§ **Work order**:
Return every line of the listing that includes the string "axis".

(Supplied data Opens)

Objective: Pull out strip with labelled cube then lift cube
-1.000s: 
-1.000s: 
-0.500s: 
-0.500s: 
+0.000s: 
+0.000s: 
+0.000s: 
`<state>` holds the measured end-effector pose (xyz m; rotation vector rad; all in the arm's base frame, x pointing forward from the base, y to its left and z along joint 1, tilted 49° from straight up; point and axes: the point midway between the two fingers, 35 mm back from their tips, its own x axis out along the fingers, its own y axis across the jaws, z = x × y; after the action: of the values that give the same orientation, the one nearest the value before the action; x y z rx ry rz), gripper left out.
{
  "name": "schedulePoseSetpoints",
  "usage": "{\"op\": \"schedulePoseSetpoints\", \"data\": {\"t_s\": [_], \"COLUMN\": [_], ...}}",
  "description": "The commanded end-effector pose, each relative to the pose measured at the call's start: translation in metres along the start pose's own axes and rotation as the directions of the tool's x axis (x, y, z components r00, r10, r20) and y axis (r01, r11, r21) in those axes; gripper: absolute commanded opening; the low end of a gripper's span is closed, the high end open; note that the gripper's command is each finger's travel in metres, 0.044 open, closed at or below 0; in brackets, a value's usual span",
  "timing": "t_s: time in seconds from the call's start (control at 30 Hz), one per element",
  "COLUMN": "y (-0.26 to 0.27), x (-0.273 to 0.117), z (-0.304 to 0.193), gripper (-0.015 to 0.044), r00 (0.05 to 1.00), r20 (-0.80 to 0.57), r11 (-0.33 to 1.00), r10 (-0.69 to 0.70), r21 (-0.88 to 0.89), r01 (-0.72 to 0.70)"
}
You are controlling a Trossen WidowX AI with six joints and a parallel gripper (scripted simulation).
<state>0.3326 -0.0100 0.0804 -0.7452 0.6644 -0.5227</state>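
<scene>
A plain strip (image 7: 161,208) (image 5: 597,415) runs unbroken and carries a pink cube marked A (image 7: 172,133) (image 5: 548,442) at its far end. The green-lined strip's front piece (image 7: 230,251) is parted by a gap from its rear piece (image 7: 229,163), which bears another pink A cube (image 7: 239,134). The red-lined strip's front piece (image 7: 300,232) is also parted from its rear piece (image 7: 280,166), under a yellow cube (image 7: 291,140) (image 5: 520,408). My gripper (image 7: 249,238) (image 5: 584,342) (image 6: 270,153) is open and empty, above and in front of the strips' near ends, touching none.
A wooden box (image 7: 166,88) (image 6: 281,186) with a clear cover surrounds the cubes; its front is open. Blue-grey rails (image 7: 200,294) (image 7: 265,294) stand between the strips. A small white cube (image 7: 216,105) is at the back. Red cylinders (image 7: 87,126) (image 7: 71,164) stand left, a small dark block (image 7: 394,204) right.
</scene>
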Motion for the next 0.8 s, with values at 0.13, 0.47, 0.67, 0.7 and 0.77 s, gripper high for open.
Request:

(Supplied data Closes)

§ **Answer box**:
`<state>` holds the measured end-effector pose (xyz m; rotation vector rad; all in the arm's base frame, x pointing forward from the base, y to its left and z along joint 1, tilted 49° from straight up; point and axes: the point midway between the two fingers, 35 mm back from their tips, its own x axis out along the fingers, its own y axis across the jaws, z = x × y; after the action: of the values that give the same orientation, the one nearest the value before the action; x y z rx ry rz), gripper left out.
  "description": "The commanded end-effector pose, each relative to the pose measured at the call's start: translation in metres along the start pose's own axes and rotation as the directions of the tool's x axis (x, y, z components r00, r10, r20) and y axis (r01, r11, r21) in those axes; gripper: absolute commanded opening; the low end of a gripper's span is closed, the high end open; note that the gripper's command is each finger's travel in metres, 0.044 open, closed at or below 0; in brackets, a value's usual span",

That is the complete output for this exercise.